A Chunxi no le importaba; comenzó a cortar el conejo en trozos del tamaño de un pulgar. La carne seca necesitaba ser cocinada varias veces para estar lista, así que decidió preparar algo de carne de conejo para que Shen Qingyuanuan la probara.

La familia Wei era muy exigente con la comida; tenían varios cocineros especializados en diferentes estilos culinarios. Para poder cuidar mejor a Wei Lingzee, Chunxi también había aprendido algunos de esos métodos y ahora podía ponerlos en práctica.

Puso aceite en una sartén grande, agregó la carne de conejo marinada y la salteó hasta que adquirió un color dorado. Luego añadió sal, chiles, pimientos verdes y rojos y especias, y siguió cocinando hasta que todo estuvo listo. Antes de servirlo, espolvoreó un poco de sésamo blanco; así, la deliciosa carne de conejo picante estaba lista.

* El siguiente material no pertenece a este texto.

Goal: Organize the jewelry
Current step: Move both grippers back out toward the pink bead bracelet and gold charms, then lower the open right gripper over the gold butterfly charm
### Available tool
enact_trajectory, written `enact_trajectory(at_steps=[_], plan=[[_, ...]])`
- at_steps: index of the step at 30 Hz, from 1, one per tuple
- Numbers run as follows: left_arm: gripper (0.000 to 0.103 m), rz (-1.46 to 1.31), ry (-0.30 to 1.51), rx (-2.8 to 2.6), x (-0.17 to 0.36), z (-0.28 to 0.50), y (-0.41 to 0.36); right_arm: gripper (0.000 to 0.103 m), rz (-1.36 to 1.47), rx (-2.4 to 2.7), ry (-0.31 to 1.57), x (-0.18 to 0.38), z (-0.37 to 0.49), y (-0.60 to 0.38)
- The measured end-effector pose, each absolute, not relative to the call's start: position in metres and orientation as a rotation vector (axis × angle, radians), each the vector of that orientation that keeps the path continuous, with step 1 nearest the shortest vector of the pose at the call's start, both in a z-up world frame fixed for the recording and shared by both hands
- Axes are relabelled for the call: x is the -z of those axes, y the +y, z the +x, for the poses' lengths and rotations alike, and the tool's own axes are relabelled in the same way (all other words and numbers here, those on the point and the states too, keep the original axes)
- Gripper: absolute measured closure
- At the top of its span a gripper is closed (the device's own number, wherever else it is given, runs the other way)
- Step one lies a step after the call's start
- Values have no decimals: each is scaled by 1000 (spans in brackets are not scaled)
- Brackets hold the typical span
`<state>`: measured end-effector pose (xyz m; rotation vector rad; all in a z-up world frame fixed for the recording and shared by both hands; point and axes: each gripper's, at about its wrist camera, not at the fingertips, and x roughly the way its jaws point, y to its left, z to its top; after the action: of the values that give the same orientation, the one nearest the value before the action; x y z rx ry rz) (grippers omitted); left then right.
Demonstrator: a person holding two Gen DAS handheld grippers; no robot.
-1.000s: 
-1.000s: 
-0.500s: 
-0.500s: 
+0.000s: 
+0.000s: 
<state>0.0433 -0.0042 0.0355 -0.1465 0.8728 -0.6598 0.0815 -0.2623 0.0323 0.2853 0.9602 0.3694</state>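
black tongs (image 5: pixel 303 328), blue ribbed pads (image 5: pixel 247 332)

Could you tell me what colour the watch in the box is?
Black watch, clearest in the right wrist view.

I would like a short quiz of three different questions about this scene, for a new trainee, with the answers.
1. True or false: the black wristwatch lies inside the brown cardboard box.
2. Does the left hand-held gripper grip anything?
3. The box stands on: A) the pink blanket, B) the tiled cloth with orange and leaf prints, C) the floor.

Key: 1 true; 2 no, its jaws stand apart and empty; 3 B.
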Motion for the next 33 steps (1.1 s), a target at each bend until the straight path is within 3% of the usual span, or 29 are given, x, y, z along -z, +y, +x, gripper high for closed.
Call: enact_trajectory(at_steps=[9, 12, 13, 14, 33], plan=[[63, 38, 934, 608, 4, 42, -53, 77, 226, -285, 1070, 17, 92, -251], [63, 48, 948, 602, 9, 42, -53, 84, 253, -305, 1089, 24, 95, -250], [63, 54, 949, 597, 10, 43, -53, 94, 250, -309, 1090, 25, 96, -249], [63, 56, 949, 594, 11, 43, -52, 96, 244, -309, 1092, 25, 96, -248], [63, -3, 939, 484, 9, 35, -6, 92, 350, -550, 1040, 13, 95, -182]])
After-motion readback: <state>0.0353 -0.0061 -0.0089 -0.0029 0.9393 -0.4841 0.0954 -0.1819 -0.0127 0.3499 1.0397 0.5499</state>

Después de que se enfrió, la carne quedó aún más sabrosa debido al aceite. Chunxi puso toda la carne en una caja y, después de limpiar la cocina, salió con ella.

Tan pronto como se fue, la señora Wang entró en la cocina. El aroma delicioso ya la había hecho salivar, pero vio que Chunxi no le había dejado ni un poco de carne y que incluso había lavado la sartén hasta dejarla completamente limpia.

¿A quién iba a darle esa carne de conejo esa despiadada?